**Task brief**
Locate the string "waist" throughout the material and copy every line in which it occurs.

##############################

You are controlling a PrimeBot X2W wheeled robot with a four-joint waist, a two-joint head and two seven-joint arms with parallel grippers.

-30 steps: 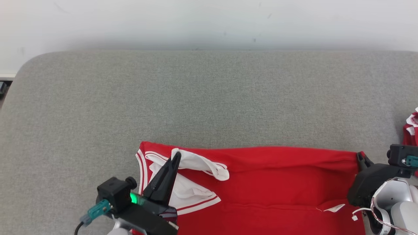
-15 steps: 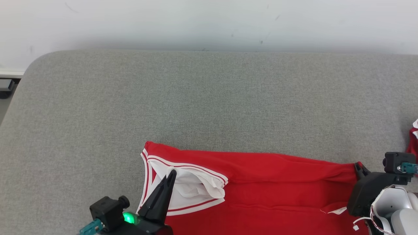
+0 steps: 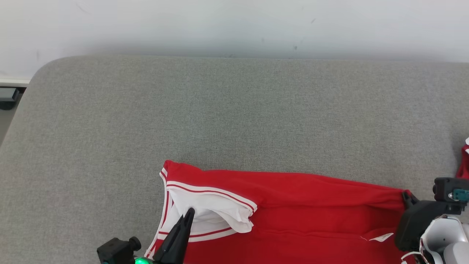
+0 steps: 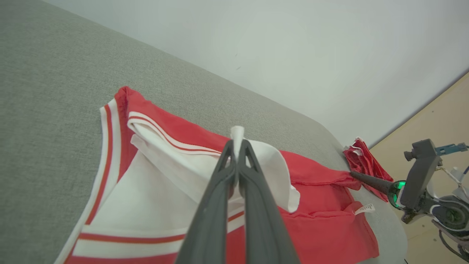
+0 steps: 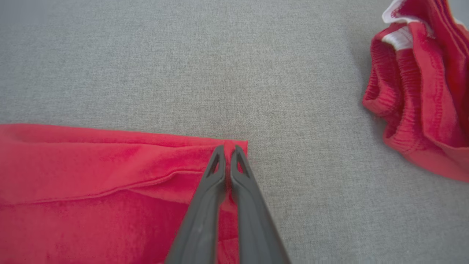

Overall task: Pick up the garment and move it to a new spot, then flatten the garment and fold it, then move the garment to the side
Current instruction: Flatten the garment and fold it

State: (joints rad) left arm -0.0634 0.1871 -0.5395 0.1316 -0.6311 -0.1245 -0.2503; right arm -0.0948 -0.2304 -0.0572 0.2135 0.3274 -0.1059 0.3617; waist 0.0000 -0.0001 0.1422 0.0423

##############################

**Written response**
You are controlling a PrimeBot X2W wheeled robot with a four-joint waist, a two-joint head and two seven-joint arms with parallel grippers.
State: (joints rad) left arm -0.0634 0.1871 -0.5395 0.1316 -0.6311 -0.1245 -0.2503; right arm -0.0948 -0.2304 -0.0572 0.2135 0.3274 -0.1059 0.3617; waist 0.0000 -0.0001 0.1422 0.0423

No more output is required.